As early as last year, even Macy's (NYSE: M) was closing shops, as the department store segment was the first hit. After all, who would value the convenience of a one-stop-shop over the better pricing of specialists in hard times? Only discounters like Wal-Mart (NYSE: WMT) offer both, and so it was lifted as one of a handful of retail industry stocks to appreciate in value this past year. Wal-Mart returned an astounding 20% to investors in 2008 when taking dividends into account.

The International Council of Shopping Centers just reported that December same-store sales fell 1.7% overall. The holiday season finally gave in, after years of battling. Though we now know those years were aided by illegal substance abuse(i.e. credit). Guess we'll have to mark up the record with plenty of asterisks. This holiday season was the worst in forty years, according to the ICSC. Not since 1969, have things been this bad. Trivia question: What significance has 1969 to The Greek? (comment below)

Even mighty Wal-Mart cut its forecast today after weaker than expected same-store sales (though still positive 1.7%, excluding gasoline). If people are having trouble affording even Wal-Mart, then we'll have to move to the deep discount niche for safe haven. Family Dollar (NYSE: FDO) actually posted solid results yesterday and got a thumbs up from Jim Cramer. Jim noted that FDO does well in times like these, and recently traded below its average P/E for such troubled times. People still gotta eat folks, and survive; they'll just do it cheaper now. We have to agree on the FDO call, though I also buy into the old adage, "you get what you pay for." FDO is up much over the past couple days, so you might want to take that into account when considering entry point.

Wal-Mart still fared better than its peers, as Target's (NYSE: TGT) sales fell 4.1% and Costco's (Nasdaq: COST) dipped 4%. Still, gas contributes significantly to Costco's results, and excluding that factor (gas prices declined) same-store sales actually rose. Closer inspection of the broad spectrum of retailers better illustrates the decimation.

December Same-Store Sales:

  • Wal-Mart (NYSE: WMT): +1.2%

  • Target (NYSE: TGT): -4.1%

  • Costco (Nasdaq: COST): -4.0%

  • Macy's (NYSE: M): -4.0%

  • J.C. Penney (NYSE: JCP): -8.1%

  • Sears (Nasdaq: SHLD): -7.3%

  • Neiman Marcus: -27.5%

  • Saks (NYSE: SKS): -19.8%

  • Gap (NYSE: GPS): -14.0%

  • Limited Brands (NYSE: LTD): -10.0%

  • Abercrombie & Fitch (NYSE: ANF): -24.0%

  • Wet Seal (Nasdaq: WTSLA): -12.5%

  • Family Dollar (NYSE: FDO): +6.0%
Note the especially hard times for luxury. When sales prices are higher, each sale matters more. We think this might have something to do with the change. Also, the nascent strength of the dollar might have eaten into tourist purchases of expensive gifts, especially in flagship stores in New York and elsewhere.
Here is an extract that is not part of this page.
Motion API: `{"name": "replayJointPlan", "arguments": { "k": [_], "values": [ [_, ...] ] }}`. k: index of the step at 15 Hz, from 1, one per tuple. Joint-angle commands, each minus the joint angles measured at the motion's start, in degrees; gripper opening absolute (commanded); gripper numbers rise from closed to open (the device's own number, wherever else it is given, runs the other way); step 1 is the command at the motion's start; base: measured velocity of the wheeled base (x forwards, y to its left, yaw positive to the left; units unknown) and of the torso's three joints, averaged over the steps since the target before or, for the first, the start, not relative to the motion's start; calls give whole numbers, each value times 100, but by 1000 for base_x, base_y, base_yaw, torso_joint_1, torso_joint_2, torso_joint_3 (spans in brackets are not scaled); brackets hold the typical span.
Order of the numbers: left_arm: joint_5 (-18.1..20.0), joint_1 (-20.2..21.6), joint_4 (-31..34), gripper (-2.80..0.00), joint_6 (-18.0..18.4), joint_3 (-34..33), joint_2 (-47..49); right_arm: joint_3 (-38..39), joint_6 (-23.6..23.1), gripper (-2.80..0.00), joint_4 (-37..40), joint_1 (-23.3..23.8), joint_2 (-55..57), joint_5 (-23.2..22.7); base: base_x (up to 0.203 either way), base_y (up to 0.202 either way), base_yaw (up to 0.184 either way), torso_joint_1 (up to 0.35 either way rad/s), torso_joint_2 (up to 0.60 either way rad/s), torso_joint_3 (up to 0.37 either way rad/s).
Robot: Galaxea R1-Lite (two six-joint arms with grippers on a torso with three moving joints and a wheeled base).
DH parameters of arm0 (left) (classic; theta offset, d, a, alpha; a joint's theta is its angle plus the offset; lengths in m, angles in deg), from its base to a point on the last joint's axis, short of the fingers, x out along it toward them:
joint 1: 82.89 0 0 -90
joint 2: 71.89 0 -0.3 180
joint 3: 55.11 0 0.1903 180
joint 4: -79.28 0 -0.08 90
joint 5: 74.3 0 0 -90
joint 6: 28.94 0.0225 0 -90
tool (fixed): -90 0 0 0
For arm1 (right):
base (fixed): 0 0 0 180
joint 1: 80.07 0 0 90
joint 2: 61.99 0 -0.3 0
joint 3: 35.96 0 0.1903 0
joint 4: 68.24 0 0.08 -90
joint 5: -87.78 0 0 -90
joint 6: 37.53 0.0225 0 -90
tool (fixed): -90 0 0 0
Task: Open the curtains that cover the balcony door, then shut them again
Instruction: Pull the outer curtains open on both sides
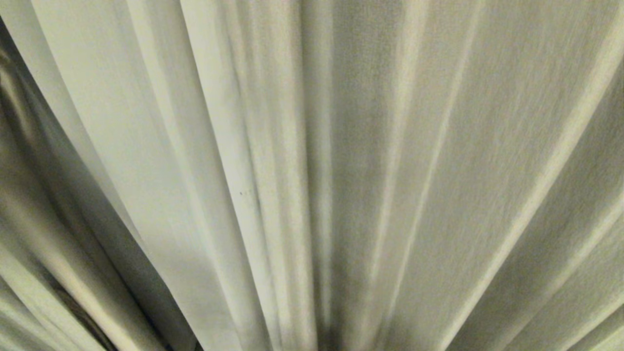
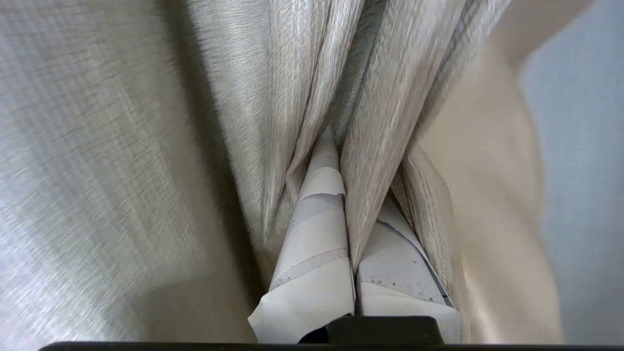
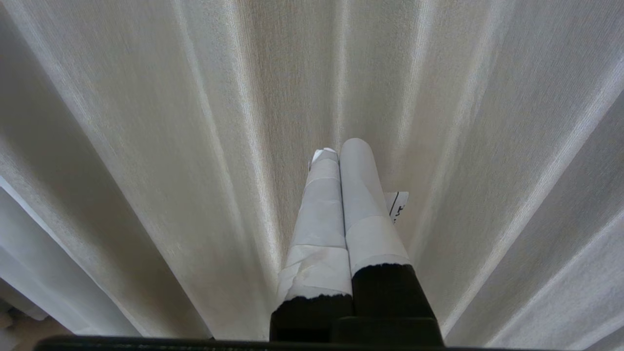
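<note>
The curtains [image 1: 341,170] hung right in front of the robot, so close that their cream pleats filled everything it could see, and no part of the balcony door showed through from where I stood. The left gripper [image 2: 348,195] was the one at work: its taped fingers [image 2: 317,234] were pressed together with a fold of the fabric pinched between them, the cloth gathered into tight ridges on either side of the grip. The pleats ran long and vertical, so any pull that would shift the panel had to go sideways, across them, along the rail above. Beside the pinched fold, in the left wrist view, the fabric gave way to a pale blue-grey blur, which I took for the panel's free edge and open room beyond, though I could not be sure. The right gripper [image 3: 341,156] hung closed and empty, its tips close to the hanging cloth, whether touching it I could not tell, and looked parked. The left arm, already gripping, seemed the one placed to drag.
</note>
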Motion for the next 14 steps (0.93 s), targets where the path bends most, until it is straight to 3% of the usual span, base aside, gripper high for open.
{"name": "replayJointPlan", "arguments": {
  "k": [1,14],
  "values": [
    [23,96,-112,-280,-64,-1,82,1,1,-280,-3,0,9,1,0,0,0,0,0,0],
    [86,107,-414,-280,-73,-114,84,1,1,-280,-3,0,9,1,0,0,0,0,0,0]
  ]
}}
Just as I would not buy a boat while expecting a hurricane, I would not buy most retail now either. Still, if you are looking for a few names that might find last minute pardon from death row, here are a few ideas... It's clear money is piling into discount, and that could drive momentum a while longer (read Family Dollar). Target actually beat analysts' expectations in posting its December sales decline, and that may have had something to do with its recent decision to shift product toward more everyday needs like groceries. It definitely had something to do with price reduction for market share gain, and that should be apparent in softer margins come reporting time. Anyway, it's cheaper than Wal-Mart on a P/E basis, and is attempting to adjust to the climate in order to become more like Wal-Mart, so it might be worth a closer look. You might want to do a little praying too if you dare dabble in retail now.